Myriad Genetics (NASDAQ: MYGN) announced the launch of its Prolaris + AI Test, which combines genomic analysis with artificial intelligence-powered digital pathology for prostate cancer assessment. The test will be available starting May 29, 2026, for samples processed in the United States except New York State.

The test integrates Myriad's existing Prolaris clinical cell-cycle risk score with PATHOMIQ AI technology to evaluate patients for active surveillance suitability. The AI component analyzes digital biopsy images to predict the likelihood of a higher Gleason score at the next biopsy.

According to the company's press release, a validation study examined 998 patients for AI model training and 296 patients for validation. The study focused on patients with diagnostic Gleason scores of 3+3 and 3+4 who were candidates for active surveillance. The AI-derived score demonstrated statistical significance in predicting Gleason upgrades at follow-up biopsies.

"Prostate cancer is projected to be the leading cancer diagnosis in the U.S. this year, with more than 300,000 patients newly diagnosed," said Brian Donnelly, Chief Commercial Officer at Myriad Genetics.

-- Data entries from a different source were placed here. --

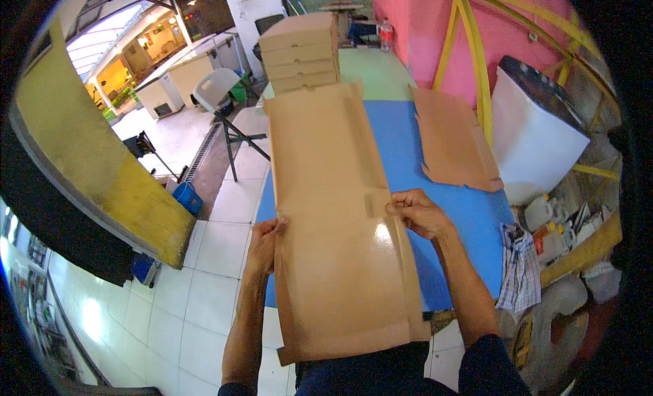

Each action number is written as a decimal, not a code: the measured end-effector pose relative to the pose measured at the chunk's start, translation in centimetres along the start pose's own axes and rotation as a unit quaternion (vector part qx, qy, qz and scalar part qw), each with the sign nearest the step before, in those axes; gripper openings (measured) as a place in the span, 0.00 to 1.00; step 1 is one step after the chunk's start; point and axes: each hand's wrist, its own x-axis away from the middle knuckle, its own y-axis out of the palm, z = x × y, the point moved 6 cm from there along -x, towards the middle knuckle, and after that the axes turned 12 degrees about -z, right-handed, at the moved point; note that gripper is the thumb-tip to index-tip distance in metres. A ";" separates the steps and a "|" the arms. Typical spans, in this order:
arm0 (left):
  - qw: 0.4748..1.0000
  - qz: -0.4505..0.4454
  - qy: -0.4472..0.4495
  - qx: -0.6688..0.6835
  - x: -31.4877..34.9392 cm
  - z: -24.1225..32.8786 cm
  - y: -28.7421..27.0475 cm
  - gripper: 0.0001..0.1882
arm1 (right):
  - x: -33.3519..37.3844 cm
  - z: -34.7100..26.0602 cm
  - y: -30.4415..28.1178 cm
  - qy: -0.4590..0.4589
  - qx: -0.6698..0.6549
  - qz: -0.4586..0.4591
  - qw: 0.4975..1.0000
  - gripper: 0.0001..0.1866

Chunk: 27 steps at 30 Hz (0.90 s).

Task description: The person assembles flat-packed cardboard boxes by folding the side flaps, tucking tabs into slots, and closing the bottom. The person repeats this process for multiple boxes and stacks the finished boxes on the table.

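A long unfolded brown cardboard box blank (333, 165) stretches from close to my body out over the blue tabletop (462, 233). My left hand (264, 245) grips its left edge near the crosswise crease, thumb on top. On the opposite edge, my right hand (416, 212) pinches the side flap by a small slot. The near half of the sheet has a glossy patch of reflected light. A second flat cardboard blank (456, 139) lies on the right side of the blue top, apart from both hands.
Folded cardboard boxes (299, 52) are stacked at the table's far end, near a bottle (386, 35). A folding chair (221, 90) stands left. To the right are a yellow metal frame (484, 69), a white appliance (534, 130) and a checked cloth (519, 267) hanging by the table edge.
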 end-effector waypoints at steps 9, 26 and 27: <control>0.998 -0.033 -0.053 -0.026 -0.9 -4.7 4.7 0.23 | 5.6 5.0 -0.9 0.052 0.009 0.206 0.977 0.15; 0.987 0.053 -0.102 -0.110 2.5 -8.8 5.1 0.24 | 9.4 10.1 3.8 -0.020 -0.043 0.362 0.931 0.19; 0.989 0.054 -0.100 -0.093 2.9 -8.7 5.4 0.23 | 9.4 9.9 3.9 -0.007 -0.024 0.353 0.935 0.18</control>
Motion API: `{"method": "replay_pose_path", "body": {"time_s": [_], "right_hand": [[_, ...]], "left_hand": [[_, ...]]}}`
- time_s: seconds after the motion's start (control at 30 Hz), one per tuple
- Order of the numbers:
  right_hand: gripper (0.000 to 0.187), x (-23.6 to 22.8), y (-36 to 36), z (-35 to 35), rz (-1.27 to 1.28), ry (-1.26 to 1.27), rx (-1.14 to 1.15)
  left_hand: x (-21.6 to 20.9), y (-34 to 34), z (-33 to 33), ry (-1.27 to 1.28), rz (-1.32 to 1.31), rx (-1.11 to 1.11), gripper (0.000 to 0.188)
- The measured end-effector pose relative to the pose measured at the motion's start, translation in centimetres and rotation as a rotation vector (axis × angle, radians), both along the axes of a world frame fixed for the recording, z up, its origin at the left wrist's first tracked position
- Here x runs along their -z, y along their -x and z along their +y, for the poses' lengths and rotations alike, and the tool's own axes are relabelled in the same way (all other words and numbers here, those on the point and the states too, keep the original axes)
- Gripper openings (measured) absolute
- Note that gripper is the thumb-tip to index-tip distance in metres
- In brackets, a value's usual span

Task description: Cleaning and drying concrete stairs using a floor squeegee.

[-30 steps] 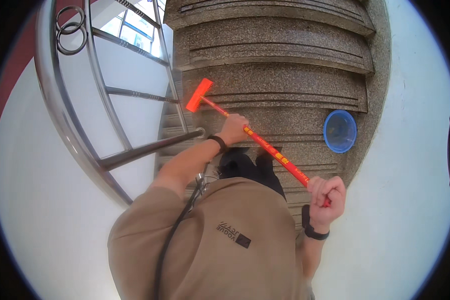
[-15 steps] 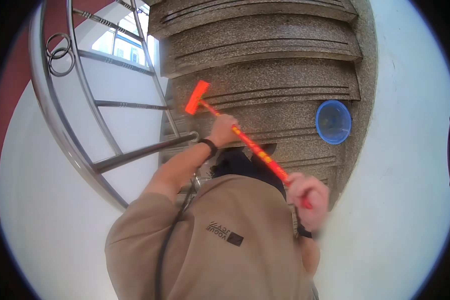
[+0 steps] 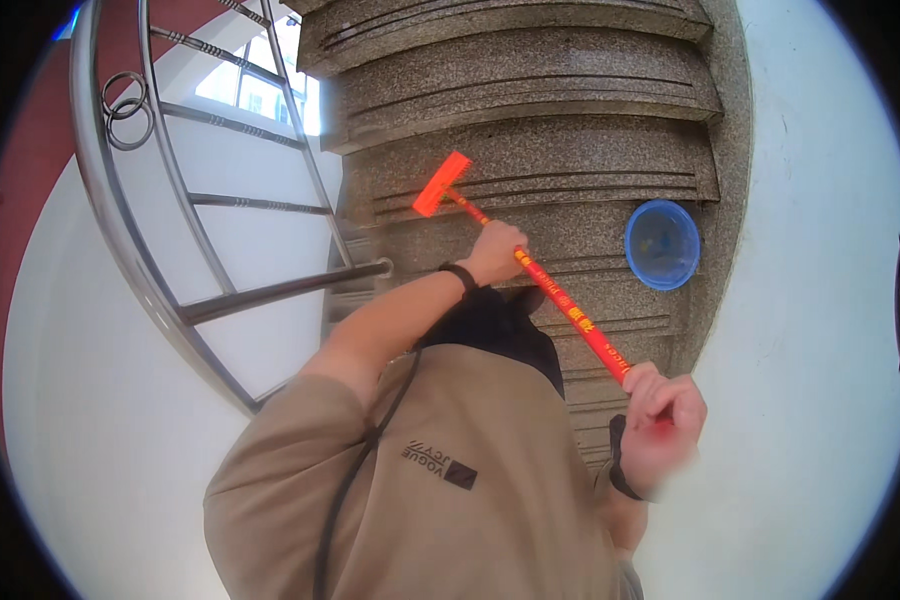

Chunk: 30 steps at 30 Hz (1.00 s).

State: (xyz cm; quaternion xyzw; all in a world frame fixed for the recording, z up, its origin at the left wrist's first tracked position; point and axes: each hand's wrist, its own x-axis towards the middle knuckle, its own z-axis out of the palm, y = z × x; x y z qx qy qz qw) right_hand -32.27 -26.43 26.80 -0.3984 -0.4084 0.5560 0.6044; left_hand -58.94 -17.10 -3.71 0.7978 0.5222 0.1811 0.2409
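A long-handled scrub brush [image 3: 570, 308] with a red handle lies slantwise across the view in front of me. Its orange head [image 3: 441, 184] is at the upper left, over a stair step; whether it touches the stone I cannot tell. My left hand [image 3: 496, 254] is closed round the handle not far below the head. Lower and to the right, my right hand [image 3: 667, 420] grips the handle's end, its fingers curled and a little blurred.
Curved, speckled stone stairs [image 3: 530, 80] rise ahead. A blue bucket [image 3: 663, 285] stands on a step at the right, near the white wall [image 3: 820, 300]. Along the left runs a metal railing [image 3: 135, 240] with bars and rings.
The scrub brush and both my hands have shifted right. Its head also moved slightly up, while my right hand moved down, away from the head.
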Motion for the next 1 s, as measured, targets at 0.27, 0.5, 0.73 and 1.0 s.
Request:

The test provides a single integrated report combining long-term prognostic information from the molecular score and near-term biopsy upgrade risk from the AI analysis. Active surveillance is recommended by clinical guidelines for men with low- and favorable intermediate-risk prostate cancer.

Approval for samples from New York State is expected to follow the initial launch. The test requires no additional tissue beyond what is used for the standard Prolaris Biopsy Test.